= Mytrofan Yavdas =

Ukrainian priest

Mytrofan Yavdas— was a Ukrainian Autocephalous Orthodox protoiereus (archpriest) and religious author who suffered persecution and imprisonment while living in the Soviet Union.

== Education and ordainment ==

Mitrofan Yavdas was born in town of Yakimovo, Poltava Oblast on 3 June 1903. He studied at the Institute of National Education of Poltava. He was ordained as a clergyman of the Ukrainian Autocephalous Orthodox Church in 1925 and served as parish priest in Kuzemino, Poltava Oblast, during the years 1925—1927, and then in the town Zinkiv during the years 1927—1929.

== Soviet imprisonment ==

On 8 September 1929, he was arrested by the OGPU as part of a Soviet anti-religious campaign and confined in the Poltava prison.

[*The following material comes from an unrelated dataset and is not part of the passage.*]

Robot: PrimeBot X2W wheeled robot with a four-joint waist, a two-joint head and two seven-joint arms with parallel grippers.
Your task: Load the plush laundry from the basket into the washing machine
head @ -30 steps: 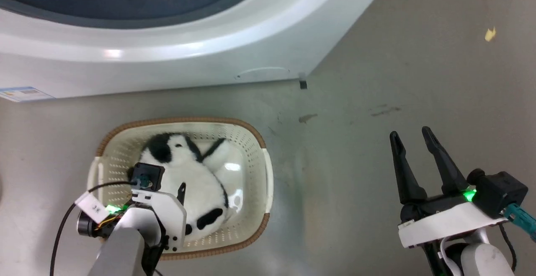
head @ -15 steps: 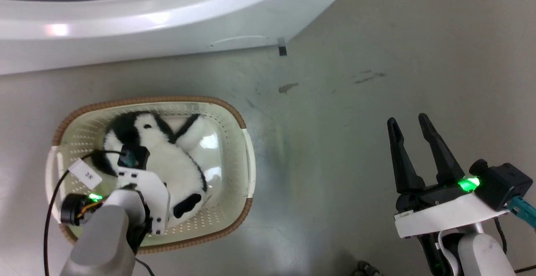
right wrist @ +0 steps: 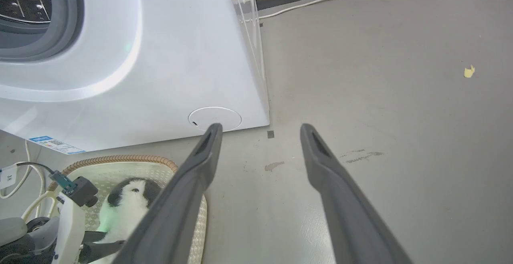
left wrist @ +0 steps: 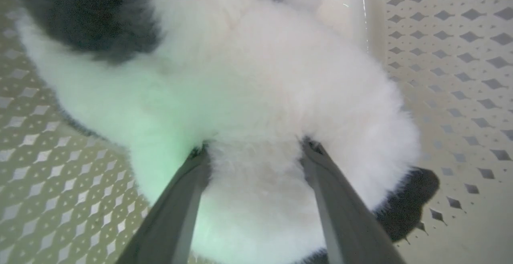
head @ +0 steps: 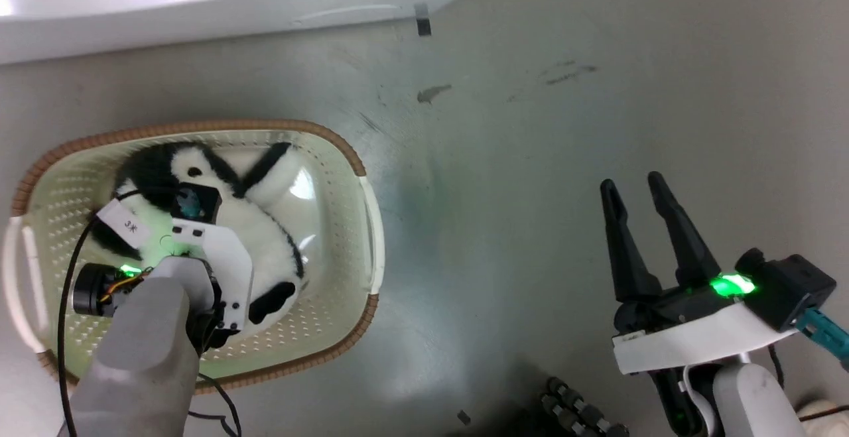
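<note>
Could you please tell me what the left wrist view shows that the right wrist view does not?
The left wrist view adds the contact up close: the left gripper is open, its tips sunk into the plush's white fur, which bulges between them, beside the basket's perforated wall. The right wrist view adds the washer with its grey seal, the right gripper open above the floor, and a yellow scrap. Both show the plush lying in the basket with the left gripper at it.

Laundry corner, lab-like rather than homely: white washing machine (right wrist: pixel 180 67) with label sticker (right wrist: pixel 56 144), bare scuffed grey floor (head: pixel 530 125), basket (head: pixel 199 123) on it.
</note>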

In 1930 he was sentenced to 7 years imprisonment and hard labor by an OGPU "troika" (tribunal). He served his sentence in the mines of the Far Eastern concentration camps of the OGPU. By the end of 1937, he returned from exile to Ukraine.

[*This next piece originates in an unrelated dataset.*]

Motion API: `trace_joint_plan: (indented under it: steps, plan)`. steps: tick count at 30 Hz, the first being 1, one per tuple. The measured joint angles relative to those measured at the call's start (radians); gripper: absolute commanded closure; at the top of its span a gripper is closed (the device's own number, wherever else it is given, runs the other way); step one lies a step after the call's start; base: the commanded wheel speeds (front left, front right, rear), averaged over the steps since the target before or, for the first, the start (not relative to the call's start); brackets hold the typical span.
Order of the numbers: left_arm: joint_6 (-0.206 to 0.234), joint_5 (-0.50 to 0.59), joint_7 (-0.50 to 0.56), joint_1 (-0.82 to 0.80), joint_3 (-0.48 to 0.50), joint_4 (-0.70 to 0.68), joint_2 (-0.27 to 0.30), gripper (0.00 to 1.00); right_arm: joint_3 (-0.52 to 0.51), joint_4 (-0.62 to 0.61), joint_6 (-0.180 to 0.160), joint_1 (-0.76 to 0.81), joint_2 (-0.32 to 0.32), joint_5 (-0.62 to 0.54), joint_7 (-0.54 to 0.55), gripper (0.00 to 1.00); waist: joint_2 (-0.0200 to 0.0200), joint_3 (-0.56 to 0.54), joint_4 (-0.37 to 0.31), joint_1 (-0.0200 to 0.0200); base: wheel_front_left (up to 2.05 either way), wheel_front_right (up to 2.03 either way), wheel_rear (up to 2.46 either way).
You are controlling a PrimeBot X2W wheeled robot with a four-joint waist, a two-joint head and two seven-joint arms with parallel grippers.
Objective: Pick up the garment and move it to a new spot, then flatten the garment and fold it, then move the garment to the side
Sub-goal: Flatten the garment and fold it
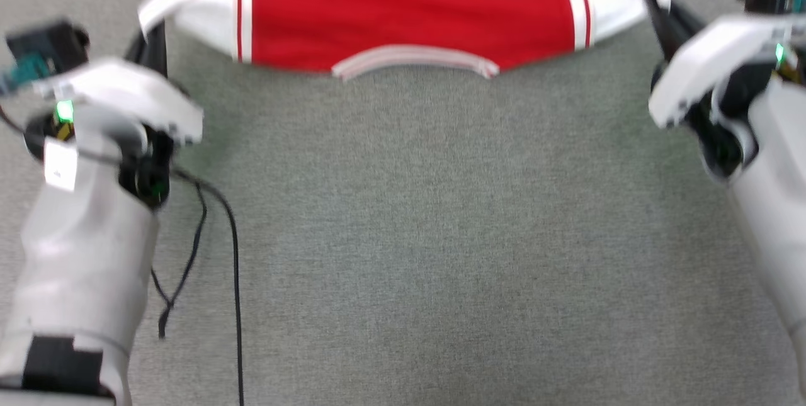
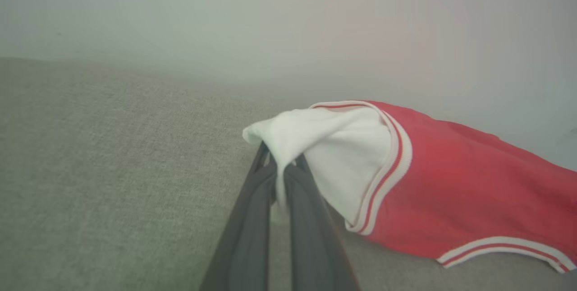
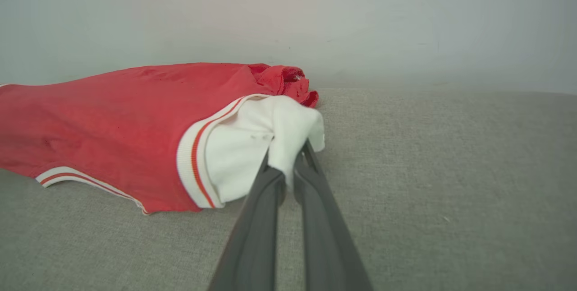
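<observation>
The garment [image 1: 409,9] is a red jersey with white sleeves and a red-white striped collar, stretched across the top of the head view over the grey surface. My left gripper [image 1: 151,38] is shut on the white left sleeve [image 2: 311,146]. My right gripper [image 1: 658,12] is shut on the white right sleeve [image 3: 266,142]. In both wrist views the dark fingers [image 2: 293,200] pinch a fold of white cloth, and the red body [image 3: 112,115] sags between the two grips. The garment's far part is cut off by the head view's top edge.
A grey woven surface [image 1: 441,236] spreads under and in front of the garment. Black cables [image 1: 233,255] hang beside my left forearm. A pale wall [image 3: 405,20] rises behind the surface in the wrist views.
</observation>
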Motion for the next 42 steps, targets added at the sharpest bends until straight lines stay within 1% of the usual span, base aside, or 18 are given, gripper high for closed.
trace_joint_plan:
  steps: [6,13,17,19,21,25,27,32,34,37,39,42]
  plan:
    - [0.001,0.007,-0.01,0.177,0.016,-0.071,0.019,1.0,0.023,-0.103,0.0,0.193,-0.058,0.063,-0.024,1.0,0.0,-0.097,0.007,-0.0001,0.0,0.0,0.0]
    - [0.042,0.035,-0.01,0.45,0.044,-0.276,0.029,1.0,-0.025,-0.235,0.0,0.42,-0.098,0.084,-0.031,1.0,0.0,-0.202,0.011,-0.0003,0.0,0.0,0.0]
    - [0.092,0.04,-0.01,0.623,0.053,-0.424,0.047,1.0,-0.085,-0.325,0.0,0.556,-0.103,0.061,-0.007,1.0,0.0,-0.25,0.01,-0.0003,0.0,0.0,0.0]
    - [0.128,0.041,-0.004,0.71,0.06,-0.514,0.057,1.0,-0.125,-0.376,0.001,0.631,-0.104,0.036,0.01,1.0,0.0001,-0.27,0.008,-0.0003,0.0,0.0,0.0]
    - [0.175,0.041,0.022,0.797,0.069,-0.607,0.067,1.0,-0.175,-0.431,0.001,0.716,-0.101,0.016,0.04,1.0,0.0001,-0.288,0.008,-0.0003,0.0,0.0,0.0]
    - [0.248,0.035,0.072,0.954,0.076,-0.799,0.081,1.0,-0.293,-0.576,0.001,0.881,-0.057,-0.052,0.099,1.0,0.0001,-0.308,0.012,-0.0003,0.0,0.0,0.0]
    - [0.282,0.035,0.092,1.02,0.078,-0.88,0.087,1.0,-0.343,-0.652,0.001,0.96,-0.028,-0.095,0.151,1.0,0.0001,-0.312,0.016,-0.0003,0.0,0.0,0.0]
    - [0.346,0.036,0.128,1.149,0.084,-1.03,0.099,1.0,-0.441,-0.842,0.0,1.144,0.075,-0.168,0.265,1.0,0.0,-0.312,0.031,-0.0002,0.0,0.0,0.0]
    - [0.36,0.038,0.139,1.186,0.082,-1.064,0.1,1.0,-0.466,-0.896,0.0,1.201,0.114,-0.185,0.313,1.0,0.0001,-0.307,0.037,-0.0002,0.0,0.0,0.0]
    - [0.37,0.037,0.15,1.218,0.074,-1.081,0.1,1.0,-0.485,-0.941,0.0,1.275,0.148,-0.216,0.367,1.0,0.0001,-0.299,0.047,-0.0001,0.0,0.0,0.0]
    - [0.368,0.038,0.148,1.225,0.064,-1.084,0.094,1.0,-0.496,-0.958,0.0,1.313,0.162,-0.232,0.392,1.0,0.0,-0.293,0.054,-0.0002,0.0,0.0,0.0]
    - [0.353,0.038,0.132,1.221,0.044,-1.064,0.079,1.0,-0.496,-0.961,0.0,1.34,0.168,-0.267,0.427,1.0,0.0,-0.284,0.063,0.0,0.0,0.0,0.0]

During the Second World War, he lived in the town of Nikopol, Dnipropetrovsk Oblast. During the years 1941—1942, he assisted Protoiereus Simon Yavtushenko to organize the church activities of the Ukrainian Autocephalous Orthodox Church in Nikopol Raion.

== Emigration ==

After emigrating to West Germany after the war, he was deprived of his clerical title and banned from the church by the synodic bishops in 1947, because he defended the ideas of the Ukrainian Autocephalous Orthodox Church at the congress of 1921 and because he participated in the 1947 Congress of the Church in Aschaffenburg, West Germany. During the years 1952–1953 he organized religious courses and was editor of the "Ukrainian Autocephalous Orthodox Bulletin".

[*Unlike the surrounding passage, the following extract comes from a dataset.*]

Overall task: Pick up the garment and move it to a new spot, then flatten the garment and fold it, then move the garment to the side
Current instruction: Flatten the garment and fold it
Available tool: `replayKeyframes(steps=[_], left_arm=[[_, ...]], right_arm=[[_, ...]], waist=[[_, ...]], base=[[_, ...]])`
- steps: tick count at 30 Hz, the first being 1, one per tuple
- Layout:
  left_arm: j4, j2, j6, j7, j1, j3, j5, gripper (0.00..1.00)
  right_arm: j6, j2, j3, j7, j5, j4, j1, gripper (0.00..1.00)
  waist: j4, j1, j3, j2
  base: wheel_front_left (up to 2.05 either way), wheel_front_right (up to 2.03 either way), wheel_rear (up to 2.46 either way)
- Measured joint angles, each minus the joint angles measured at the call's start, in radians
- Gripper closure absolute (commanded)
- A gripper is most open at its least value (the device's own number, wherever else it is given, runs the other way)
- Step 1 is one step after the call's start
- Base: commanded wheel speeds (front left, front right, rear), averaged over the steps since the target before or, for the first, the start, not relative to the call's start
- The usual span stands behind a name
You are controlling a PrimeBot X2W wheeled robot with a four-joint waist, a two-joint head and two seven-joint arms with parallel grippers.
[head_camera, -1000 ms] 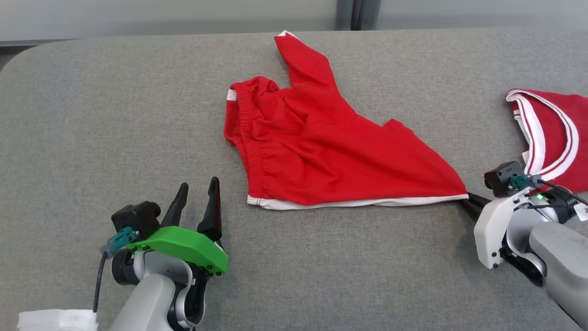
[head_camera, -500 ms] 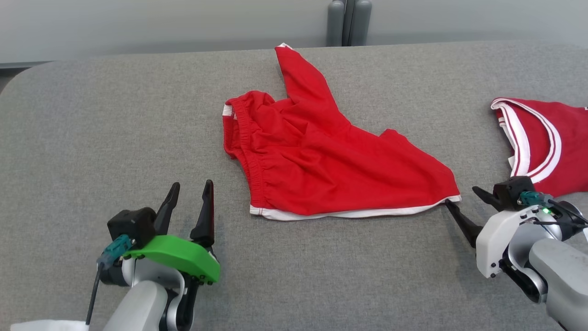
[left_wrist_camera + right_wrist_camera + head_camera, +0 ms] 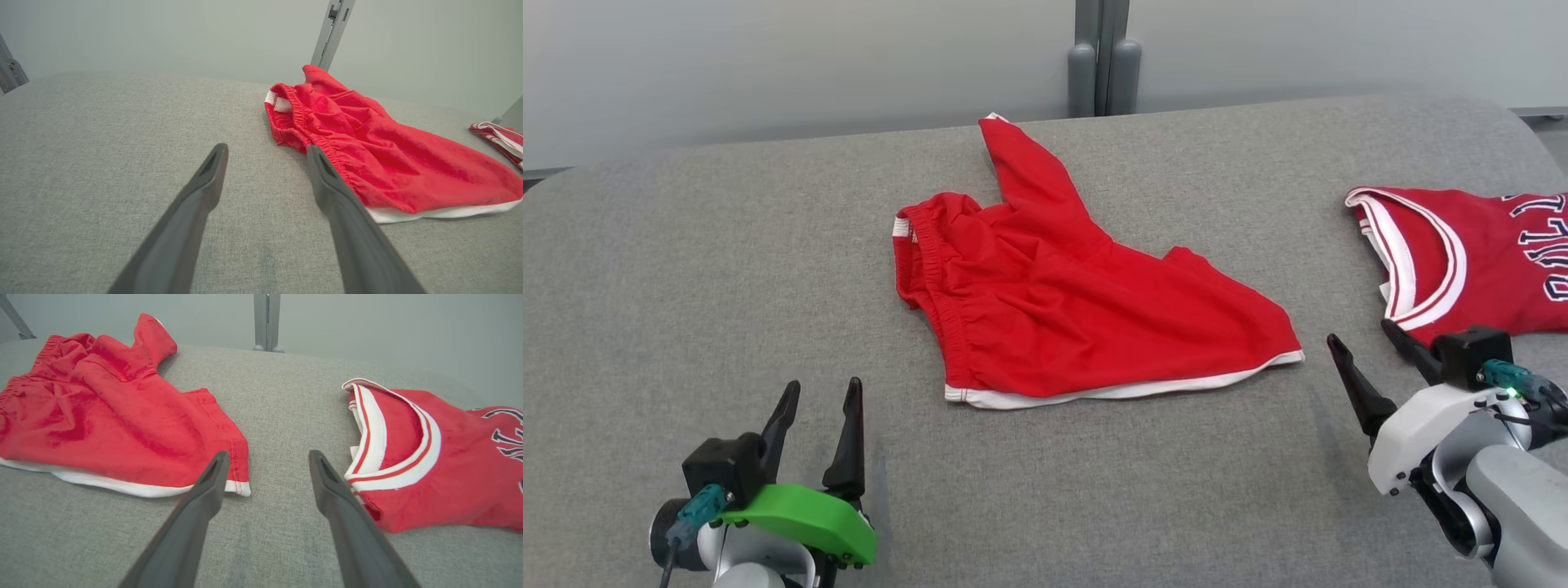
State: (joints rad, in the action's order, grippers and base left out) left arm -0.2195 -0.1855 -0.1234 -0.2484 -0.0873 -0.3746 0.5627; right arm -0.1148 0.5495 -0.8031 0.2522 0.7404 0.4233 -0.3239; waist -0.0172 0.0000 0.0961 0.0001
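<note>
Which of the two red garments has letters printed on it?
The red jersey on the robot's right, with a white-trimmed neckline, bears dark letters. The red shorts in the middle are plain, with an elastic waistband.

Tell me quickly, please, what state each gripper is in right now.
Left gripper: open, holding nothing.
Right gripper: open, holding nothing, just clear of the red shorts.

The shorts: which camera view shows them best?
The head view: the shorts lie whole there, waistband to white hem. The left wrist view shows the waistband close, but the hem corner leaves the frame. The right wrist view shows that corner close; the waistband is partly cut.
</note>
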Motion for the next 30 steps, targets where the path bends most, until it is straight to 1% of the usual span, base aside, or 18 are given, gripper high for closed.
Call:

He moved to the United States in 1957, where he settled in Waterbury, Connecticut. In 1989, he was politically "rehabilitated" by the Soviet government.

== Publishing work ==

Potoiereus Mitrofan Yavdas was the author of a number of religious books including: Ukrainian Autocephalous Orthodox Church (1956), How the Bolsheviks Tortured the Clergy, Protodeaconn Potiyenko Basil, The Brothers V. & M. Chehivsky, UAOC Priest Fr. Mikhailo Naumenko.